The agency highlighted that a record of delivering growth alongside macro stability and steps to improve fiscal credibility could allow steady improvement in structural indicators, including GDP per capita. This would also increase the potential for debt levels to decline gradually over the medium term. At the same time, Fitch pointed to high fiscal deficits and debt compared with peer countries, as well as governance and structural indicators, as continuing constraints on the rating.

Fitch’s affirmation follows S&P Global Ratings’ upgrade of India’s long-term sovereign rating to ‘BBB’ from ‘BBB-’ on August 14, 2025, the first such upgrade in more than 18 years. S&P maintained a stable outlook, citing India’s economic resilience, fiscal consolidation, and measures to improve spending quality as supporting factors. The agency emphasized that sustained political stability and investment in infrastructure would contribute to long-term growth.

S&P also highlighted that domestic consumption, which accounts for around 60% of economic growth, reduces India’s exposure to external shocks, including U.S. tariffs and fluctuations in global oil prices. Any fiscal cost of switching from Russian crude is expected to be limited due to small price differentials with current international rates.

The Ministry of Finance welcomed S&P’s decision, noting that it reflects the stability provided by government policy and confirms that India’s economy is responsive to reforms. According to the ministry, the rating recognizes enhanced monetary policy measures that anchor inflation expectations, ongoing fiscal consolidation, and improvements in spending efficiency.

The financial markets reacted to the ratings announcements with increased activity in government securities. According to Vishal Goenka, co-founder of IndiaBonds.com, higher sovereign ratings improve risk-adjusted returns for investors, attracting foreign portfolio investments. He noted that these inflows could also support lower bond yields in the near term, while strengthening investor confidence in India’s debt markets.

Fitch emphasized that structural reforms, including GST rationalization, remain important for sustaining growth. The government has proposed a two-tier GST structure of 5% and 18% for merit and standard goods and services, alongside a 40% rate for a small group of items, replacing the current 12% and 28% slabs. Implementation of these reforms could further support consumption and reinforce economic momentum.

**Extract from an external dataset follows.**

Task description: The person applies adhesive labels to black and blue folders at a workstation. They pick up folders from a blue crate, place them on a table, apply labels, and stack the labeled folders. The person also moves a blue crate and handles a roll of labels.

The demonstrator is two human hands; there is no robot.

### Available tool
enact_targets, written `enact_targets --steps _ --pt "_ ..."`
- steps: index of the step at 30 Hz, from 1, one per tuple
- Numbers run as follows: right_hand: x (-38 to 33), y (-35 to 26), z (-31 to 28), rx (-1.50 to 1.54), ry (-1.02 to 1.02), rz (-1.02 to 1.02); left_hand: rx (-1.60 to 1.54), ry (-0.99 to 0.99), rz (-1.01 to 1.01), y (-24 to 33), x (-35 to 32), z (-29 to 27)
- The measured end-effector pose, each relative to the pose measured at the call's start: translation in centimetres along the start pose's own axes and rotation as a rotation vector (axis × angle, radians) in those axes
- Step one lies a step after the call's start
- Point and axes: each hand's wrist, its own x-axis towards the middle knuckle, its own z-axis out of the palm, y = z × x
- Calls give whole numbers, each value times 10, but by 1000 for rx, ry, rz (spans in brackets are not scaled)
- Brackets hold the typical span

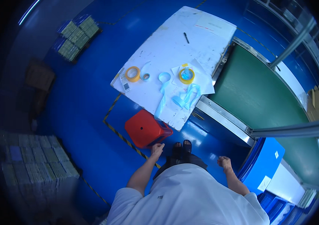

Taken together, Fitch’s affirmation and S&P’s recent upgrade indicate a broader shift in global assessments of India’s economic and fiscal trajectory. Both agencies recognize the role of policy measures, infrastructure investment, domestic consumption, and fiscal consolidation in supporting growth and gradually reducing debt. These developments are likely to encourage capital flows into India, positioning the country as an attractive destination for global investors seeking emerging market opportunities.

The convergence of positive ratings signals that global agencies view India’s economic structure as increasingly aligned with medium-term stability, providing a platform for sustainable investment inflows and reinforcing its presence in global financial markets.